WHAT YOU WILL DO: Exactly as written, output the lines below starting from the first and ending with the line that contains "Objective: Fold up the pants"; omit pictures.

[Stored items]
━━━━━━━━
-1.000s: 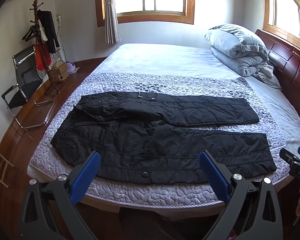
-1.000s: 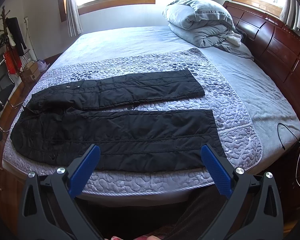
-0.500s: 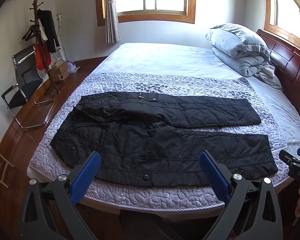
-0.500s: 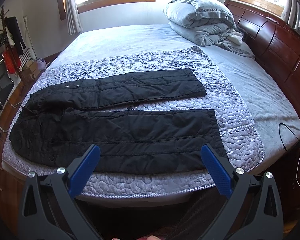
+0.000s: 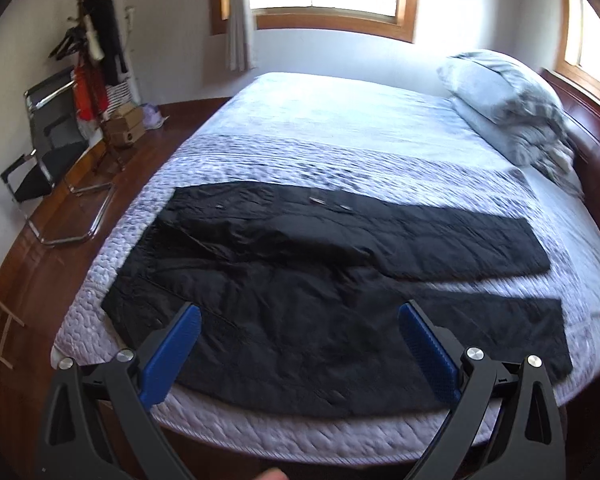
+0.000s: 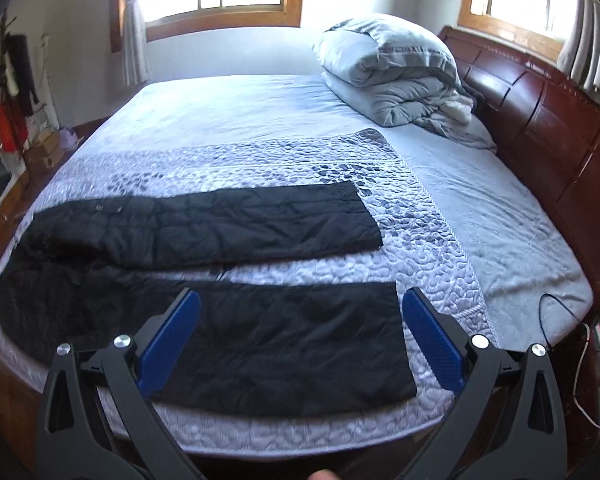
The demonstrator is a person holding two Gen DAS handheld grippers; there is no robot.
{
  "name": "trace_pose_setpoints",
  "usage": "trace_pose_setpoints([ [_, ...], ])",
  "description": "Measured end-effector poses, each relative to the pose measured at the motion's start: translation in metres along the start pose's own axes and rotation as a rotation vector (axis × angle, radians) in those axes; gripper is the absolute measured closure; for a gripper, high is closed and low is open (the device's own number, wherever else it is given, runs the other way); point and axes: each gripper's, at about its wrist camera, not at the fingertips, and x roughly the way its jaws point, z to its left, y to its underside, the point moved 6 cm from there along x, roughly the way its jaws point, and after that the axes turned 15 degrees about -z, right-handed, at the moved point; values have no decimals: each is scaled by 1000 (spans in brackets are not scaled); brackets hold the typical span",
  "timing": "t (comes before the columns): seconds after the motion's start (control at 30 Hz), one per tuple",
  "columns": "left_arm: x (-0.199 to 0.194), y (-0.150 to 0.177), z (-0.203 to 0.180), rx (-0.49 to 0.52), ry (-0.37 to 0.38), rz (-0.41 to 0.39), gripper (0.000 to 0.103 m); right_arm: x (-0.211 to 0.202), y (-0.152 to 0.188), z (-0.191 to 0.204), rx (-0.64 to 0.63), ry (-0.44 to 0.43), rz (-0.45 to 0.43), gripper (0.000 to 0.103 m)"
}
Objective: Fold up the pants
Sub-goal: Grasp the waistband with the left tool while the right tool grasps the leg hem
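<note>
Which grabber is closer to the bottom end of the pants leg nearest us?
Right. The right gripper hangs just above the near leg's cuff. The left gripper hangs over the waist end of the pants, far from that cuff.

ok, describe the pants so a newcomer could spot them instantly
Start at the bed with the wooden headboard. A patterned quilted runner crosses its near end, and the pants lie flat on it, legs apart and pointing toward the headboard side. They are the only black item on the pale bedding.
</note>
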Motion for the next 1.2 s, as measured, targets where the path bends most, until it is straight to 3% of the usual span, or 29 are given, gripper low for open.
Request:
trace_pose_setpoints([
  [0.13,84,-29,99,-194,-115,123,4,73,-25,-34,-5,45,46,2],
  [0.23,145,-44,162,-318,-197,193,4,130,-32,-51,46,28,114,2],
  [0.4,252,-46,217,-383,-232,364,4,209,-14,-58,85,-15,240,2],
  [0.57,324,-22,234,-487,-235,487,4,257,7,-52,63,-23,320,2],
  [0.77,379,-9,231,-435,-251,569,4,288,22,-42,20,-34,354,2],
  [0.93,392,4,210,-336,-229,641,4,312,26,-32,-18,-34,367,2],
  [1.03,390,7,204,-309,-229,633,6,323,24,-29,-22,-29,368,2],
  [1.2,381,7,198,-304,-214,644,24,344,16,-37,-30,15,390,2],
])
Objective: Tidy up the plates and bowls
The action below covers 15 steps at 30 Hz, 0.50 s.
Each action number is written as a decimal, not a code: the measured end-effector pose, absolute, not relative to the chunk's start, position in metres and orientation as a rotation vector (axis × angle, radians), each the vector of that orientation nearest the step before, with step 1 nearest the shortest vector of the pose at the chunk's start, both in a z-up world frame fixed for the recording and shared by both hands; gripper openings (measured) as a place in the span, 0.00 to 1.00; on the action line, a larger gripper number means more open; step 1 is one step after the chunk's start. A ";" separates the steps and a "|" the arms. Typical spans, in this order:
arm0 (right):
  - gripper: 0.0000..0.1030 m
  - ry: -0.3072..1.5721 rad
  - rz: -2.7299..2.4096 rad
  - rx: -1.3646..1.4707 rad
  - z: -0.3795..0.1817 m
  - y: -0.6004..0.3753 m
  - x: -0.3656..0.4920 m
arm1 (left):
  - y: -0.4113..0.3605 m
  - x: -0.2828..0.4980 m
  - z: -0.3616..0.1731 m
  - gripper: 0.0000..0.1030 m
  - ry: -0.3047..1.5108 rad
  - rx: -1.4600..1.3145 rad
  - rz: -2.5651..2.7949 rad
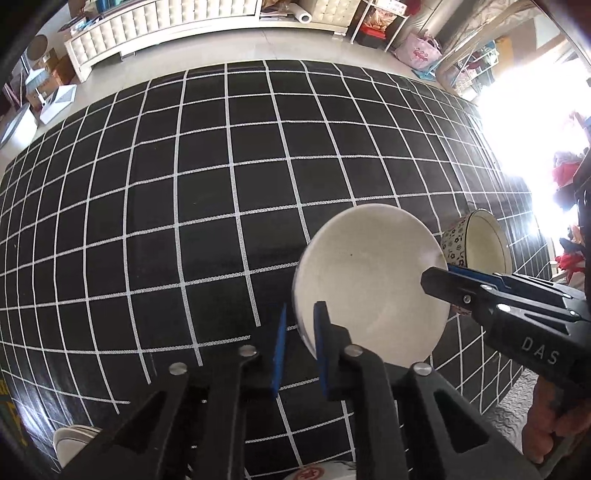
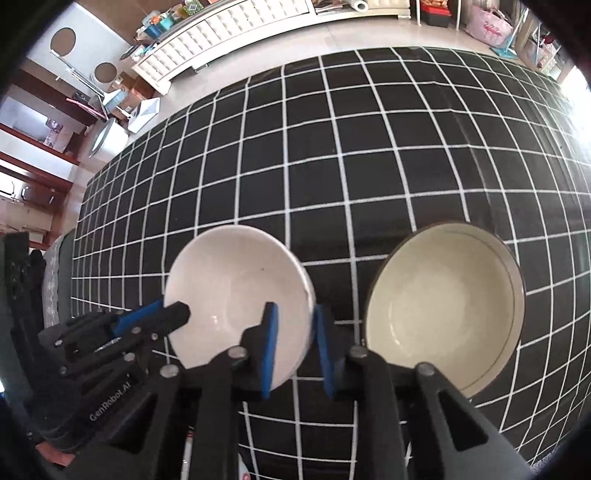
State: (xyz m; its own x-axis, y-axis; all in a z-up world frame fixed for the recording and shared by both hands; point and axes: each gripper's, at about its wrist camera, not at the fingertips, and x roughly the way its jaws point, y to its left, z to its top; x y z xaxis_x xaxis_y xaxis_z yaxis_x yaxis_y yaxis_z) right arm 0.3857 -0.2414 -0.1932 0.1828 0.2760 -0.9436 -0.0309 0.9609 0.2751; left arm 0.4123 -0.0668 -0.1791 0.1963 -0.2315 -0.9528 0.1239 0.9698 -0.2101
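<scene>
While both grippers point steeply down at the desk (image 1: 184,184), each clamps the rim of one white bowl (image 2: 240,291). Nearest, the left gripper (image 1: 301,350) pinches the bowl's left rim between its blue pads, and the right gripper (image 2: 293,350) pinches the opposite, right rim. Just right of this bowl sits a cream bowl (image 2: 447,310) with a dark rim and patterned outside. Beyond them the black checked cloth runs to a white tufted bench (image 1: 147,26).
</scene>
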 end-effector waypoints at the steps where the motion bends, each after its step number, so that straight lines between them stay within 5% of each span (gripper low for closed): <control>1: 0.19 1.375 0.220 0.214 -0.194 -0.243 0.386 | -0.068 0.412 -0.180 0.11 1.350 -0.095 -0.251; 15: 0.12 1.376 0.224 0.233 -0.203 -0.256 0.380 | -0.078 0.405 -0.194 0.09 1.341 -0.077 -0.251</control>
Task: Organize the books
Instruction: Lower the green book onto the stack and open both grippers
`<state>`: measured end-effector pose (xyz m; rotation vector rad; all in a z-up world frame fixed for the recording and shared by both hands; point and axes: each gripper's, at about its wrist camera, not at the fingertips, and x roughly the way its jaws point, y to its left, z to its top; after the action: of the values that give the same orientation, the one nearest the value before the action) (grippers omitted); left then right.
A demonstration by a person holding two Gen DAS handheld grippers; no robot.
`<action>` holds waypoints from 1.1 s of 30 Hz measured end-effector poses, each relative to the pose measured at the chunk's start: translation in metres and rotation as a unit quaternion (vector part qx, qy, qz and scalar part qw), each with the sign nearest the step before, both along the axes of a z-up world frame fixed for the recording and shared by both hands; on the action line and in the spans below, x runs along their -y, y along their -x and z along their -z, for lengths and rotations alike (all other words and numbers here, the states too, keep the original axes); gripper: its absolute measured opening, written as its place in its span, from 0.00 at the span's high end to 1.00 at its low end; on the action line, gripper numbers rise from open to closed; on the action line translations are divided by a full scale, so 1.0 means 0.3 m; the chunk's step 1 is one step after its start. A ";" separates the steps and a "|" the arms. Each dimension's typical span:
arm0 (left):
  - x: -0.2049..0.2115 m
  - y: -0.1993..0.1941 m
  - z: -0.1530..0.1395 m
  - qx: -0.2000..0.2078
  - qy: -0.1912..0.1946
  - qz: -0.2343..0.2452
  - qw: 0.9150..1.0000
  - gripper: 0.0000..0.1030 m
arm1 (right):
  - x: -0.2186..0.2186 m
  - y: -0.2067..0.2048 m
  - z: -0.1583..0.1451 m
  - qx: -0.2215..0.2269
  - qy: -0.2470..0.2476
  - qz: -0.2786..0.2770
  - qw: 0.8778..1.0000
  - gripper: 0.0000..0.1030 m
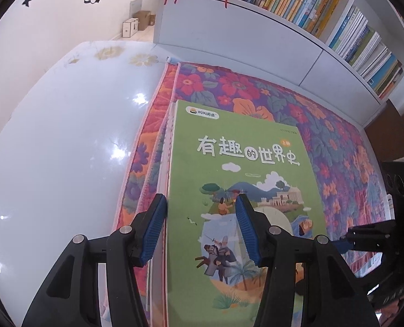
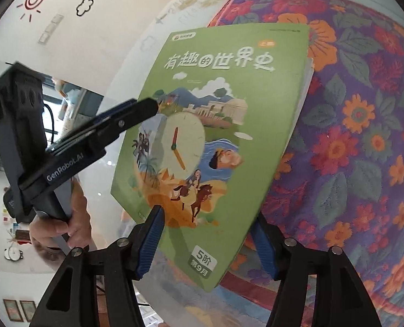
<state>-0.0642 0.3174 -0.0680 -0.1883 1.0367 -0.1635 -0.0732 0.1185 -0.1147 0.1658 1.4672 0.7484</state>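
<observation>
Green picture book (image 1: 237, 190) face up on a flowered quilt (image 1: 338, 141), title end away from both cameras, white page edges of a thick stack or bundle showing beneath its cover along the left side. Quilt spread over part of a glossy white bench (image 1: 65, 141), close to the quilt's left border. Left claw (image 1: 199, 200) angled down over the book's left edge, jaws partly apart: one blue pad just outside the page edges, the other above the cover near the drawn hilltop. Impossible to tell whether those pads press on the book. From the right wrist view, the same claw seen side-on with its tip at the book's left edge, gripped by a hand (image 2: 73, 218) lower left. Right claw (image 2: 207, 215) spread wide around the book's near corner, left pad in front of the cover's lower edge, right finger partly hidden behind the book's right side, gripping nothing. Behind the bench, a white bookshelf (image 1: 256, 24) packed with upright books.
</observation>
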 end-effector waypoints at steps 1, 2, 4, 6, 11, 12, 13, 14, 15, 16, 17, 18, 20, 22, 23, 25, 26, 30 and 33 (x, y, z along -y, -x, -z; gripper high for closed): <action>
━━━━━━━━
TASK ANSWER:
-1.000s: 
-1.000s: 
-0.500s: 
-0.500s: 
+0.000s: 
+0.000s: 
The demonstrator is a person holding two Gen DAS handheld grippers; there is no robot.
{
  "name": "trace_pose_setpoints",
  "usage": "trace_pose_setpoints([ [_, ...], ])",
  "description": "Measured end-effector poses, each relative to the pose measured at the motion's start: translation in metres along the start pose's own axes and rotation as a rotation vector (axis × angle, radians) in those axes; gripper is the absolute measured closure; for a gripper, high is closed and low is open (the device's own number, wherever else it is given, runs the other way); point and axes: each gripper's, at about its wrist camera, not at the fingertips, and x roughly the way its jaws point, z to its left, y to its underside, the point moved 6 cm from there along x, roughly the way its jaws point, and after that the axes turned 15 degrees about -z, right-handed, at the moved point; values have no decimals: each is scaled by 1000 (spans in brackets are not scaled); brackets hold the typical span",
  "timing": "t (comes before the columns): seconds after the motion's start (control at 30 Hz), one per tuple",
  "columns": "left_arm: x (-0.199 to 0.194), y (-0.150 to 0.177), z (-0.203 to 0.180), rx (-0.49 to 0.52), ry (-0.37 to 0.38), rz (-0.41 to 0.39), gripper (0.000 to 0.103 m); right_arm: x (-0.211 to 0.202), y (-0.152 to 0.188), z (-0.191 to 0.204), rx (-0.64 to 0.63), ry (-0.44 to 0.43), rz (-0.45 to 0.43), gripper (0.000 to 0.103 m)"
}
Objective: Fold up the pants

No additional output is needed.